Come difendere la qualità italiana

Questo saggio di Luisa Todini presidente del Comitato Leonardo, è stato pubblicato nel Rapporto Nazionale “Italia 20.20” della Fondazione Farefuturo

Il momento estremamente difficile che il nostro Paese, unitamente alla maggior parte delle altre nazioni industrializzate, sta affrontando è del tutto straordinario ed impone riflessioni che impattano pesantemente su tutte le politiche economiche ed industriali da adottare. Va innanzi tutto considerato che l’Italia è il settimo Paese manifatturiero mondiale, con un comparto export componente irrinunciabile del Pil nazionale, contribuendo per oltre il 35% alla sua formazione, ma anche un Paese di industrializzazione relativamente recente, che ha saputo raggiungere in pochi decenni una produzione estremamente differenziata unita ad un settore agroalimentare vitale, strategico e di altissima qualità. I suoi fattori valoriali sono cambiati negli anni, e la qualità oggi ha in larga misura sostituito il prezzo del prodotto per la competitività del «Made in Italy».

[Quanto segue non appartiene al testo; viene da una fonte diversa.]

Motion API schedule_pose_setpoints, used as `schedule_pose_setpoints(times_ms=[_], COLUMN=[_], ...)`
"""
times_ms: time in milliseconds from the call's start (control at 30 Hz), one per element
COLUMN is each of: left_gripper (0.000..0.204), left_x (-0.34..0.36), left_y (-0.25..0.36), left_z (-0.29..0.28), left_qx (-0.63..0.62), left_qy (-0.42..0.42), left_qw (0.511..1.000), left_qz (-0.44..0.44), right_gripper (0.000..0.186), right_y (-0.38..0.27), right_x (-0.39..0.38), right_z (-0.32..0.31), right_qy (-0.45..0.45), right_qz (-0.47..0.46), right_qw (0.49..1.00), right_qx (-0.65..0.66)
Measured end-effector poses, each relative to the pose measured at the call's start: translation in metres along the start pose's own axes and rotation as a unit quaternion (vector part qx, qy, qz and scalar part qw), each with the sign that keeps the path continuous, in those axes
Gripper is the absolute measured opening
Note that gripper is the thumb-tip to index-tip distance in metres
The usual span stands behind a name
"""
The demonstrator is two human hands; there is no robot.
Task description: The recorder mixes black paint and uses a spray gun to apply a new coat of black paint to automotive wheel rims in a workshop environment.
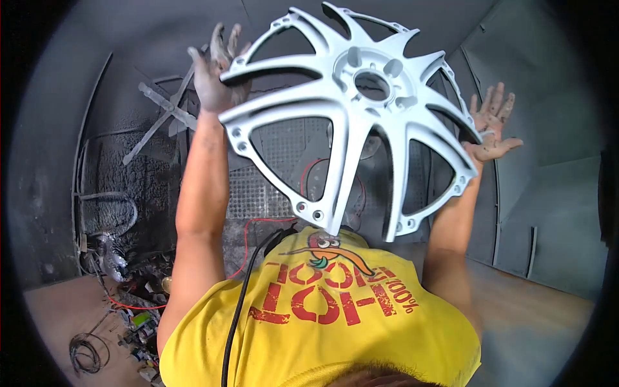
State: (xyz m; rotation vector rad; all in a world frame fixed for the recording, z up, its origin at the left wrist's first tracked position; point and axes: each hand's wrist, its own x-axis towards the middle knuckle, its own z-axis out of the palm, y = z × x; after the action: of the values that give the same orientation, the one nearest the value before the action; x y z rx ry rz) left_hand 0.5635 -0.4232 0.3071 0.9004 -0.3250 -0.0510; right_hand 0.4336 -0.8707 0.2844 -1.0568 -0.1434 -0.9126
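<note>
A silver-white alloy wheel centre [345,106], with several split spokes and a round hub hole, is raised in front of me, tilted. Its left spoke ends lie against the palm of my left hand [216,80], whose grey-dusted fingers point up and stand apart. At the opposite edge, my right hand [493,126] bears on the spoke ends with its palm, fingers spread and smudged grey. The wheel centre is held between both palms, with no fingers wrapped round it. Parts of both hands are hidden behind its edges.
To the left is a grey cross-shaped stand [169,109]. A perforated floor panel [258,187] shows beneath the wheel centre. A red hose [248,235] and a black cable [242,303] run near my body. Clutter [138,335] and a coiled cable [87,353] lie at lower left. Grey walls [541,116] surround me.
</note>
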Motion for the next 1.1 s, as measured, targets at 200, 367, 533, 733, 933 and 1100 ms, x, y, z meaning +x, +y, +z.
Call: schedule_pose_setpoints(times_ms=[200, 367, 533, 733, 933, 1100], left_gripper=[0.100, 0.099, 0.104, 0.098, 0.102, 0.106], left_x=[-0.045, -0.052, -0.055, -0.072, -0.110, -0.291], left_y=[-0.143, -0.157, -0.158, -0.148, -0.136, -0.152], left_z=[-0.110, -0.111, -0.118, -0.124, -0.126, -0.231], left_qx=[-0.112, -0.030, -0.055, -0.036, 0.065, 0.332], left_qy=[0.103, 0.110, 0.101, 0.104, 0.126, -0.028], left_qw=[0.984, 0.986, 0.984, 0.980, 0.951, 0.739], left_qz=[-0.096, -0.119, -0.138, -0.168, -0.276, -0.586], right_gripper=[0.109, 0.103, 0.107, 0.113, 0.109, 0.106], right_y=[0.100, 0.118, 0.113, 0.105, 0.169, 0.156], right_x=[-0.052, -0.072, -0.064, -0.069, -0.135, -0.266], right_z=[-0.107, -0.112, -0.111, -0.087, -0.252, -0.184], right_qy=[0.047, 0.090, 0.075, 0.096, 0.009, 0.242], right_qz=[0.172, 0.201, 0.270, 0.270, 0.296, 0.458], right_qw=[0.981, 0.971, 0.956, 0.956, 0.912, 0.854], right_qx=[0.074, 0.090, 0.087, 0.069, 0.283, 0.050])
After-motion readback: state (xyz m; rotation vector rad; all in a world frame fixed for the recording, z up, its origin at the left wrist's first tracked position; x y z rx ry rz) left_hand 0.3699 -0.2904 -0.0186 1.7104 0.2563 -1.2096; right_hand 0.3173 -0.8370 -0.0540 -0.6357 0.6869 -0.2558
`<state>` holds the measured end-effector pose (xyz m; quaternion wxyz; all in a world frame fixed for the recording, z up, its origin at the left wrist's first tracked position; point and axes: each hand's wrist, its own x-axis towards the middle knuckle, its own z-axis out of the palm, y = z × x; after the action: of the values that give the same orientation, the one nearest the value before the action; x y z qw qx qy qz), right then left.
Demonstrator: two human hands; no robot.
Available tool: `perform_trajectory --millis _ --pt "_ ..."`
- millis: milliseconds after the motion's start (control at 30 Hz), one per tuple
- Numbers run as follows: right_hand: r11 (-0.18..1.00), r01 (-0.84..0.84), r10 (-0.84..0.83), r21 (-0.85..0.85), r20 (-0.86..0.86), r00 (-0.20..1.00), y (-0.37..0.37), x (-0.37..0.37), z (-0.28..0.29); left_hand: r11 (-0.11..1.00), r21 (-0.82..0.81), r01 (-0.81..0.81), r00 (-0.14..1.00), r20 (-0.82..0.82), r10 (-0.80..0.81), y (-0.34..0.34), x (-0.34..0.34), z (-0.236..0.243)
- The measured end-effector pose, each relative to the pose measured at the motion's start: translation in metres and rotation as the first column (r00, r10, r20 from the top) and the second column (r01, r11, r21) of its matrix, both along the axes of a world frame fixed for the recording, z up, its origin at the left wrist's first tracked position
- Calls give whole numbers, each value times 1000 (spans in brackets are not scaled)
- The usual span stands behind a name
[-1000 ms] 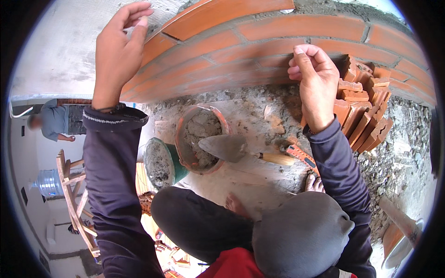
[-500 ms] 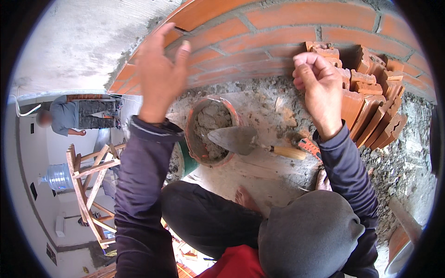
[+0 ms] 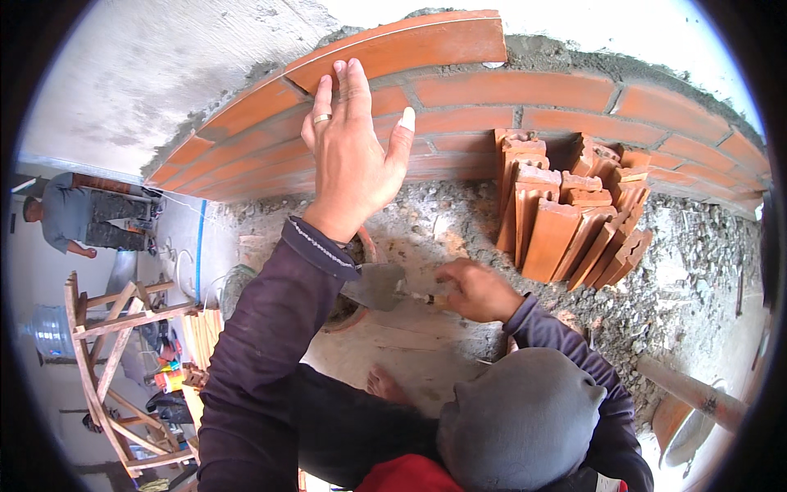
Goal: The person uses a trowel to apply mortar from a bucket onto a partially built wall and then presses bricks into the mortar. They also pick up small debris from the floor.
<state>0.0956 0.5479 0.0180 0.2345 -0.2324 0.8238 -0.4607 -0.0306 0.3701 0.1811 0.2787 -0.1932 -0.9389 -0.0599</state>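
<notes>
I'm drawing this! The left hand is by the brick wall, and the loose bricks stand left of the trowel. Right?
Not quite: the head view shows the loose bricks right of the trowel. The left hand is by the brick wall.

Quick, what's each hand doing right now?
Left hand: open, nothing in it, up at the brick wall.
Right hand: at the trowel; can't tell if it's gripping.

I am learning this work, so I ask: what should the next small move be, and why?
Probably the right hand should secure its hold on the trowel and lift it: its fingers are at the handle, and the blade lies over the bucket. The left hand is spread at the wall's top brick.
</notes>
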Motion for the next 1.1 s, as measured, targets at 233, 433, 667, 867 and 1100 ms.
perform_trajectory --millis 233,433,667,867,1100 --pt "984 -155 163 82 -100 982 -12 19 -32 995 59 77 996 -51 -74 2 0 1" --pt "990 -104 117 94 -141 983 -29 30 -47 977 117 176 982 -93 -166 -14 -3 6" --pt "991 6 -17 -134 -88 996 -34 36 -45 931 316 182 982 -15 -187 -55 4 54" --pt "990 14 -33 -143 -131 991 9 28 4 890 449 76 970 173 -170 -100 47 103" --pt "996 -20 31 83 -132 991 35 16 95 908 278 313 528 744 -409 -159 187 147"
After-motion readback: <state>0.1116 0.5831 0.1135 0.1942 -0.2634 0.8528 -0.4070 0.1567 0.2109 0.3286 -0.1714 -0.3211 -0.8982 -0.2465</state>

Il nostro sistema industriale, sviluppatosi a cavallo del primo conflitto mondiale, solo nei primi anni Trenta inizia ad essere parzialmente competitivo a livello internazionale. Il secondo conflitto mondiale interrompe tutto ciò, ed alla fine della guerra la situazione dell’Italia è drammatica, con la produzione industriale al 30% di quella prebellica, le aziende fortemente danneggiate o obsolete, le infrastrutture carenti. La ripresa è tuttavia impetuosa: nei 15 anni dal 1945 al 1960 si passa, con una velocità sorprendente, da «l’Italia della ricostruzione» a «l’Italia del miracolo economico», col sistema industriale che è il grande protagonista di questo periodo, e trova il suo sbocco naturale nella crescente domanda interna di nuovi e più moderni prodotti, assorbendone oltre il 75% della produzione. L’export negli anni ‘50 si indirizza fondamentalmente verso mercati tradizionali e contribuisce solo per il 15% alla formazione del Pil.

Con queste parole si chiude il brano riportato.